Currently, at the college we've been talking about creating a theater certification program. I've talked to a lot of local professionals about it and the reaction I've gotten is very mixed. I had the head prop person at one of the largest theaters in the region say, "If you're going to try to become a professional designer or T.D. you don't want to waste your time getting a degree. You need to get out there and get to work." I've had other people tell me that the only way to go is to get your Masters of Fine Arts degree. I've been told a college certification program is great because it would give students a solid starting point. I've also been told it's a waste of time as what you need to do is go find a local community there with a good tech to train you and volunteer like crazy. 

So, what does all this mean? Well I definitely would advise you pursue the degree route. However, you may stumble across someone who will train you much better than any degree. If you find that person, the degree may not be necessary. There's a lot of luck involved in working in theater. Half of having a career is how hard you work, your attitude, and who you know. Network my young friend. I got my current job because someone from the college called a friend of mine asking for some tech help, he said, "I'm too busy but I know a guy..." A former student of mine got a great job doing dance club lighting with a Whole Hog and a ton of really cool intelligent lighting because she called up and asked if they ever needed volunteer help. 

Starting today, find a local community theater and volunteer to help the guy in the shop build sets. Prove yourself responsible. NEVER be afraid to ask how to do something. NEVER assume you know it all... always ask "how do you want this done?" People in theater HATE know it alls. Always assume that the other person knows something you don't. Have the right attitude and you will learn a lot. In my area, there are lots of theaters who are always looking for someone to run sound or lights. Volunteer and once they know you ask to help the person who does their design work. 

After you've done that a while you will know enough to be able to ask the right question here. Good luck.


----------



## mbandgeek (Apr 30, 2006)

gafftaper said:


> I think you need to know more about what you want to do before I can answer that question. Just running sound and light boards isn't much of a career... it's rare for an operator to make a real living. If you want a good shot at a career you need to focus more on some sort of design. I bet close to half the people on this board who have a professional career in theater don't have an advanced tech theater degree. So you really aren’t asking the right question here. You need to know more about yourself and what you want first.
> 
> Personally, I do tech for a community college. I have a Masters in Education degree and high school teaching certification but no theater degree. I learned all my tech by volunteering hundreds of hours in college to work with an old guy who knew everything under the sun about theater. I then went on to teach high school drama and trained myself on things I didn't know. Asking friends in the theater world for help when I needed it.
> 
> ...



This is all really good information for me. In fact the person that i found out about this site is the TD at a local theater. He is saying most of the things that you are. He is always looking for volunteers and I would like the oppurtunity to run lights or sound or what ever with that theater.

I think i figured out the question that you were wanting me to ask.

"Is there anyone who knows where i can volunteer for theater work in western North Carolina?


----------



## mbandgeek (Apr 30, 2006)

gafftaper said:


> After you've done that a while you will know enough to be able to ask the right question here. Good luck.

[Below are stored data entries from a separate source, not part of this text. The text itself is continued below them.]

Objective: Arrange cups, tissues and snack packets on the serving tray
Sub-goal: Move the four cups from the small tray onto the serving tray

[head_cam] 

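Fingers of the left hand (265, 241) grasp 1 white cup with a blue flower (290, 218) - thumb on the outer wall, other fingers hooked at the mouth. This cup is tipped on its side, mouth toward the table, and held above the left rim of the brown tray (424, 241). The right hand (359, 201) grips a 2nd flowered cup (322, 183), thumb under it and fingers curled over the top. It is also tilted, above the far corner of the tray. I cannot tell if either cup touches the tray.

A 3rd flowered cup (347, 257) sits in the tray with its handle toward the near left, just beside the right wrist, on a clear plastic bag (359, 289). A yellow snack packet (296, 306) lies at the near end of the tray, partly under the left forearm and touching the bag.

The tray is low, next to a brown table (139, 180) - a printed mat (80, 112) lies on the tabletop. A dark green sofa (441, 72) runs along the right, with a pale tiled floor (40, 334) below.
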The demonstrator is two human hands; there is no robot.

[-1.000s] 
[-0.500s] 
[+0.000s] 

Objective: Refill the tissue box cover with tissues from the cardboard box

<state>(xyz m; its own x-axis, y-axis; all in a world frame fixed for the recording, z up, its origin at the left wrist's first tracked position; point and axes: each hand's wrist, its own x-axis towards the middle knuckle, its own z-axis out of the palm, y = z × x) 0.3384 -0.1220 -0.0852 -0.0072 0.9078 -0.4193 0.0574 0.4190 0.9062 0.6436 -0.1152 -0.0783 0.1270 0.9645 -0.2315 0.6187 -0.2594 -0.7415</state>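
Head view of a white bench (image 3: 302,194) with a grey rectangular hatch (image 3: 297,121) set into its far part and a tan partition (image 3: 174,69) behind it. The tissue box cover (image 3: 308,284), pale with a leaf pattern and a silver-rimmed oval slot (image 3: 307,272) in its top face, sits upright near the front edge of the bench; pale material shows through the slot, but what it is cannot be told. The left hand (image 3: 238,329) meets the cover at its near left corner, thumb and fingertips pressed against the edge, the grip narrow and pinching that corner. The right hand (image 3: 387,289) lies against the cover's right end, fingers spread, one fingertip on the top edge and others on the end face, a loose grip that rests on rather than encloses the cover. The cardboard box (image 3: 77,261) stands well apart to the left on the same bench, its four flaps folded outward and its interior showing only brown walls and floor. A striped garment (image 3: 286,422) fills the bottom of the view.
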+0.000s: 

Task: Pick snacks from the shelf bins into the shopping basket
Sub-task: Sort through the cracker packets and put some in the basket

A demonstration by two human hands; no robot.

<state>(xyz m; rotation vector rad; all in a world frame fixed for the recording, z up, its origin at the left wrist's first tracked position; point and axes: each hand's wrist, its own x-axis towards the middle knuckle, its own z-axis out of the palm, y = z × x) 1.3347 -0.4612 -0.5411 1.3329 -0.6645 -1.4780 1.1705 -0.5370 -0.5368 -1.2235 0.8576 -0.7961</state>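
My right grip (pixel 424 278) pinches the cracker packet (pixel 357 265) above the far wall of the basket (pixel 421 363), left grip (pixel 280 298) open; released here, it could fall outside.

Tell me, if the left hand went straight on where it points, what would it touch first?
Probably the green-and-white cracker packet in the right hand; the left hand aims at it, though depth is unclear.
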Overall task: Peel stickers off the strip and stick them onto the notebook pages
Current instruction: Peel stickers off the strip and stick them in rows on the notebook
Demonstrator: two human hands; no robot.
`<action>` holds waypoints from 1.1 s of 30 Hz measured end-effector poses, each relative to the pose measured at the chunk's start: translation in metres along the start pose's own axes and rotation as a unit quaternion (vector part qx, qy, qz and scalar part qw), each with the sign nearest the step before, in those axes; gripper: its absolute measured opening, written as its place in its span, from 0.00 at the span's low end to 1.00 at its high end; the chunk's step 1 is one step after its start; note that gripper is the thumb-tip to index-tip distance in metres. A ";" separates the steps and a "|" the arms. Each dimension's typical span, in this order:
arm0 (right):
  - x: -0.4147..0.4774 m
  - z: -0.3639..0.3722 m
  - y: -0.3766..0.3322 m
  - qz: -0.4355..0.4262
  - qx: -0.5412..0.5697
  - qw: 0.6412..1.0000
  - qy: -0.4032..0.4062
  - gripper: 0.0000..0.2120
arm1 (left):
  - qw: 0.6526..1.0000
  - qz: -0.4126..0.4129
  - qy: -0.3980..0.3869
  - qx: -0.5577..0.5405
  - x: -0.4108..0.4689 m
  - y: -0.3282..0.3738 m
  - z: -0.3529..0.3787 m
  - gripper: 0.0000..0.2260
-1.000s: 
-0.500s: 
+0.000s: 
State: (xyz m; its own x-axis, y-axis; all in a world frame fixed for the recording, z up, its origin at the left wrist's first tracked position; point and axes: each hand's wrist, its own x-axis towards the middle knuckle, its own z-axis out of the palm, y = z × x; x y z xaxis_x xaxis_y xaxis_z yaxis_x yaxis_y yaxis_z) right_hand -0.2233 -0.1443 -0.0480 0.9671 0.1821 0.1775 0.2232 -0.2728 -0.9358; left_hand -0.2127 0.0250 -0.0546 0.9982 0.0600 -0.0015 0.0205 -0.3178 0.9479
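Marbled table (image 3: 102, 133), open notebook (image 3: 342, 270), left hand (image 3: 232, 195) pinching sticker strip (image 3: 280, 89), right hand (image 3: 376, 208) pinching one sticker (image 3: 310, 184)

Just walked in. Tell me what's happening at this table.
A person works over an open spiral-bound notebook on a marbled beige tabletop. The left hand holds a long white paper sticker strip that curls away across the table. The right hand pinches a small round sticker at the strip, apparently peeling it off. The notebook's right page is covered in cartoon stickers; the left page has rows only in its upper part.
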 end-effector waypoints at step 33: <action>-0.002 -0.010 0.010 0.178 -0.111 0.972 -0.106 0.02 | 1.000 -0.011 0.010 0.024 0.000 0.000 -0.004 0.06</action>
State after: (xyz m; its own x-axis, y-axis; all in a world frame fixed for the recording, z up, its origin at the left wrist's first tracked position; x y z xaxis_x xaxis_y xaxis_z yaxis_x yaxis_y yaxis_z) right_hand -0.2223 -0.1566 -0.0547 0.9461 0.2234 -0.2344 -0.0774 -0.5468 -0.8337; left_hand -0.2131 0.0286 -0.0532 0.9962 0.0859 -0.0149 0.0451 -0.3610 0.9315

is that the question that i should be asking


----------



## gafftaper (May 2, 2006)

Yes Padawan you seek the right question. 
Ok Seriously, What I meant about not knowing the right question to ask was...

Your original question in this thread was very broad. From my perspective, you don't know enough about what you want to do. You said you want to run sound or light boards. Well there aren't many people out there who make a real career out of just running boards. Many places that's a job done buy someone who makes a few hundred bucks a show. In larger theaters, they do have a resident sound person, but the job includes far more than just board operation. If you really want to work with just sound boards, you might want to consider the recording studio world. Yes there are people who make a living running sound on concert tours but not a lot of them, and there’s a good deal of luck involved in getting those jobs. When it comes to lighting, there are people who make a living running light boards, but again not many. With modern light boards, many theaters use a trained monkey for running shows (a.k.a. volunteer, intern, student, or anyone you can get for cheap). You should really consider going into lighting design, that way you make a real living and get to program light boards. 

My point is, as fun as high school tech is, it's not the real world. By getting out there and doing some volunteer work in some professionally run theaters, you will get experience that will help you better focus your interest. Back in High School I was the sound guy. 20 years later, my main interests are in lighting and set design... things change. As you experience more you will be better prepared to know how you want to specialize in college. The second reason to get out and volunteer is that it’s free education. You’ll find cool people willing to take you under their wing and teach you in return for your work. The last reason to get out there and volunteer as much as you can now is that you will begin networking. As I said in the previous message, who you know is critical. ALWAYS work hard to impress the people around you. You’ll be amazed where it may lead you. 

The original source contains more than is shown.